-- Opening Marker --
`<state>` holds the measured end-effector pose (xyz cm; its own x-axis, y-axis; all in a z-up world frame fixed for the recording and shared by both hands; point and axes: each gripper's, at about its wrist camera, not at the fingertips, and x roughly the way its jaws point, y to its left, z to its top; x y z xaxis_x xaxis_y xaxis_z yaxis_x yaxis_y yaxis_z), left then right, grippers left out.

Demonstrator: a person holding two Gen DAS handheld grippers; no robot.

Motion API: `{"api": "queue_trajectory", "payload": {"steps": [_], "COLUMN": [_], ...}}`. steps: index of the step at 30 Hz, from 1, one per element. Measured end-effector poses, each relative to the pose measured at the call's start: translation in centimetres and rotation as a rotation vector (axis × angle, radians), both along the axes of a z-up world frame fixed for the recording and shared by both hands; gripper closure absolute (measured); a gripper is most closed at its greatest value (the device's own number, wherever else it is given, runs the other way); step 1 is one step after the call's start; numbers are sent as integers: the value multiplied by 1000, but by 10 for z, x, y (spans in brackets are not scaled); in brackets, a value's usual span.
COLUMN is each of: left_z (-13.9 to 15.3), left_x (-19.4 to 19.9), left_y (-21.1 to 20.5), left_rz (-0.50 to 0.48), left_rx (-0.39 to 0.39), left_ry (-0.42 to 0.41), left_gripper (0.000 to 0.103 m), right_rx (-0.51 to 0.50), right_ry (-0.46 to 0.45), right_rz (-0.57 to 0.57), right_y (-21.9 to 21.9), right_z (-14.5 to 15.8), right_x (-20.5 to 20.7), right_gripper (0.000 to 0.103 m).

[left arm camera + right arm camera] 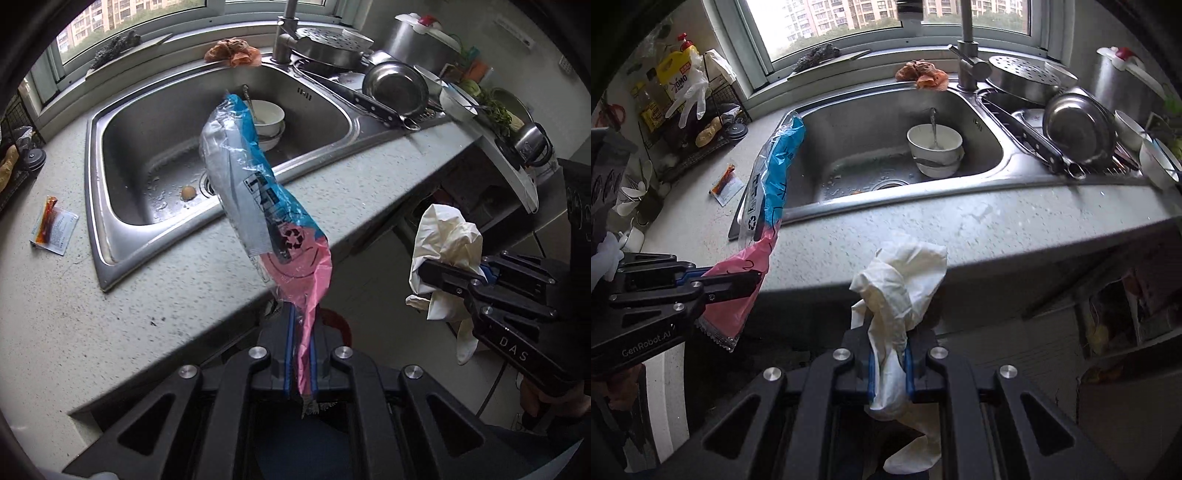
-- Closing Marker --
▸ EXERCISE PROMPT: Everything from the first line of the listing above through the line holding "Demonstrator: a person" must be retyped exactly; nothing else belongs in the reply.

▸ YOUR SOLUTION:
`<state>` holds the measured end-effector pose (xyz cm; its own x-axis, y-axis; all in a z-up world frame fixed for the recording and shared by both hands; point and axes: each gripper's, at about its wrist camera, not at the fingertips, and x roughly the way its jaws point, y to its left, z to its top; x y z xaxis_x xaxis_y xaxis_z yaxis_x yaxis_y yaxis_z), left then right, grippers left out.

Demonstrator: a person holding two Gen DAS handheld grippers; no robot.

This brings the exercise to completion.